## ACTIVITY
What is needed is an exact copy of every line in the listing.

- - - - - - -

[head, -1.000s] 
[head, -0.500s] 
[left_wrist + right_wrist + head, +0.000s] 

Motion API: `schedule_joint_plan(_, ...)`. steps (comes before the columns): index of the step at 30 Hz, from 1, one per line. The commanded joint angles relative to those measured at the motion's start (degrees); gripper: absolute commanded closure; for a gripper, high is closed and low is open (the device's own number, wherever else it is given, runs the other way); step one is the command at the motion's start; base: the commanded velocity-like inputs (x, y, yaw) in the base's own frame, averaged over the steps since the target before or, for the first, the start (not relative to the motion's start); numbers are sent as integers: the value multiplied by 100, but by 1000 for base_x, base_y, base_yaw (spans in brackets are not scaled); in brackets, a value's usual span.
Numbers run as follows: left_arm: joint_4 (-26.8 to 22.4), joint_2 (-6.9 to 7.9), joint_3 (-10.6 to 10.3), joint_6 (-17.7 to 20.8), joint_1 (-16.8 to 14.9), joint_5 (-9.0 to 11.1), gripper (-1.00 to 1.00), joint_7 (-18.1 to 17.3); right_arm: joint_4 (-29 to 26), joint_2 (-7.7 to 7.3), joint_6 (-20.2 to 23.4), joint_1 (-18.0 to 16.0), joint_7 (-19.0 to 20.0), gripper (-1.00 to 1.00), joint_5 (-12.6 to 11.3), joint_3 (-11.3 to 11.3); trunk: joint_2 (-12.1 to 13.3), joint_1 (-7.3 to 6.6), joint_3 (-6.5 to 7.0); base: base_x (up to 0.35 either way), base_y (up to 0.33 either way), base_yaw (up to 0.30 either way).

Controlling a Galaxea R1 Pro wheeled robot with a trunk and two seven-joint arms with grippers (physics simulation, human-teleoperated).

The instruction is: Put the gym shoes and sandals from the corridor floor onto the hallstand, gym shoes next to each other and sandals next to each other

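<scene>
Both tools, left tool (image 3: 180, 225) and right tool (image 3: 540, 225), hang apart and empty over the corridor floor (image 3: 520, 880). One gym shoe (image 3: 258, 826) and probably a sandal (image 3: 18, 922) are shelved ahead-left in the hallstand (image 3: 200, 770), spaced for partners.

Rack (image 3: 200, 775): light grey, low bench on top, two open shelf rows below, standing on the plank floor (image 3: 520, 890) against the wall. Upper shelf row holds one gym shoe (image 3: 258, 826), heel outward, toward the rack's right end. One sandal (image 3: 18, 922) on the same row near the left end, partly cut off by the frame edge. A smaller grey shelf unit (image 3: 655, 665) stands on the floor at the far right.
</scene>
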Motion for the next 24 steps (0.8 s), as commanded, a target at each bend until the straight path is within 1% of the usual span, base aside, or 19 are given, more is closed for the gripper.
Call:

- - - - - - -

## ANSWER SECTION
[head, -1.000s] 
[head, -0.500s] 
[left_wrist + right_wrist + head, +0.000s] 

Motion API: `schedule_joint_plan(_, ...)`. steps (comes before the columns): index of the step at 30 Hz, from 1, one per line. The commanded joint angles relative to those measured at the motion's start (degrees); gripper: absolute commanded closure; for a gripper, high is closed and low is open (the device's own number, wherever else it is given, runs the other way); step one is the command at the motion's start; base: the commanded velocity-like inputs (x, y, yaw) in the base's own frame, averaged over the steps since the target before or, for the first, the start (not relative to the motion's start); numbers are sent as integers: the value multiplied by 100, but by 1000 for base_x, base_y, base_yaw (spans in brackets are not scaled); in brackets, a value's usual span.
Numbers run as follows: left_arm: joint_4 (-26.8 to 22.4), joint_2 (-6.9 to 7.9), joint_3 (-10.6 to 10.3), joint_6 (-17.7 to 20.8), joint_1 (-16.8 to 14.9), joint_5 (-9.0 to 11.1), gripper (-1.00 to 1.00), joint_7 (-18.1 to 17.3); right_arm: joint_4 (-29 to 26), joint_2 (-7.7 to 7.3), joint_6 (-20.2 to 23.4), joint_1 (-18.0 to 16.0), joint_7 (-19.0 to 20.0), gripper (-1.00 to 1.00), joint_5 (-12.6 to 11.3), joint_3 (-11.3 to 11.3); trunk: joint_2 (-12.1 to 13.3), joint_1 (-7.3 to 6.6), joint_3 (-6.5 to 7.0); base: base_x (up to 0.35 either way), base_y (up to 0.33 either way), base_yaw (up to 0.30 either way).

Controlling a Galaxea R1 Pro wheeled robot with a trunk and two seven-joint arms with grippers (physics simulation, human-teleoperated).

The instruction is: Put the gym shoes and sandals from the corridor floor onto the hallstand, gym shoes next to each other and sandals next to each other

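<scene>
Both tools, left tool (image 3: 180, 225) and right tool (image 3: 540, 225), hang apart and empty over the corridor floor (image 3: 520, 880). One gym shoe (image 3: 258, 826) and probably a sandal (image 3: 18, 922) are shelved ahead-left in the hallstand (image 3: 200, 770), spaced for partners.

Rack (image 3: 200, 775): light grey, low bench on top, two open shelf rows below, standing on the plank floor (image 3: 520, 890) against the wall. Upper shelf row holds one gym shoe (image 3: 258, 826), heel outward, toward the rack's right end. One sandal (image 3: 18, 922) on the same row near the left end, partly cut off by the frame edge. A smaller grey shelf unit (image 3: 655, 665) stands on the floor at the far right.
</scene>
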Motion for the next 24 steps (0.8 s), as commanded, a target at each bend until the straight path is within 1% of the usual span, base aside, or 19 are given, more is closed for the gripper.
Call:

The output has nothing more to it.